More good news! An update increasing the dollar amounts for bankruptcy exemptions in Massachusetts made its way to the Governor Patrick’s desk just before New Years Eve. Even though January 5th marked the end of the 2009-2010 session, the governor still has 10 full days to act on the bills on his desk. Any bill that goes without action for more than 10 days will receive a so-called pocket veto. Today is day 7.
As Issue Spot noted just weeks ago, personal property exemptions have long been in desperate need of modernization. According to the Massachusetts statute, MGL Chapter 235, section 34 —last updated more than 30 years ago — the intent of the original law was to balance the legal rights of creditors against a debtor’s need for basic necessities in order to maintain a home and earn a living.

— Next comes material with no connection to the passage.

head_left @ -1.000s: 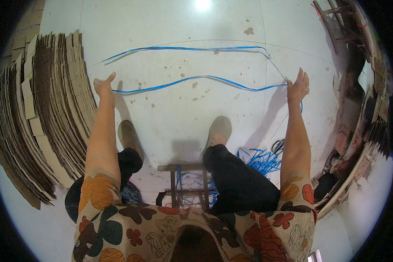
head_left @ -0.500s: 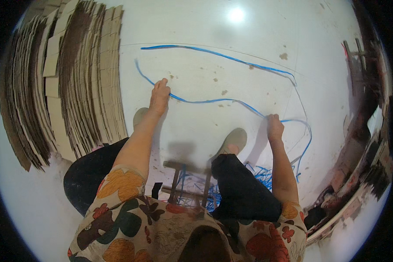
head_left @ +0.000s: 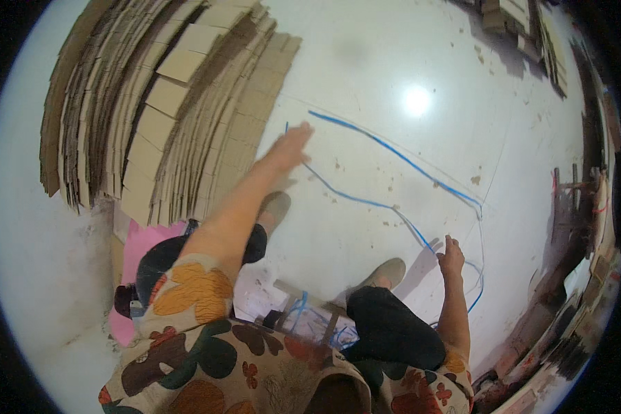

The present law exempts from seizure things like 2 cows, 12 sheep, 2 swine and 4 tons of hay, and this is almost laughable in the context of how most people earn their livings or look for employment in 2011. Updating this law would increase the value of property, earnings and savings exempt from seizure during debt collection, and also permit debtors to keep computers. As families and communities continue to struggle with the impact of the economic downturn, the process of debt collection needs to change to one that is fair, at the same time facilitating the ability of debtors to fulfill their obligations.
The BBA had filed a bill several years ago that would update exemptions. Not surprisingly many bankruptcy attorneys eventually came to view the dollar amounts in that original bill as obsolete. During the summer of 2010 the BBA’s Bankruptcy Public Policy Committee identified key exemptions in our draft that could be revised to better reflect the needs of today’s household. It was their work this summer which really brought this issue into focus for us and kept it on our radar in the final days of session.
The BBA’s Bankruptcy Public Policy Committee had urged us to work with the National Consumer Law Center, and to adopt the exemption amounts that were in the NCLC’s bill. As we revised our own bill we learned that the NCLC’s bill had already made enormous progress. Working with NCLC on this issue proved to be successful.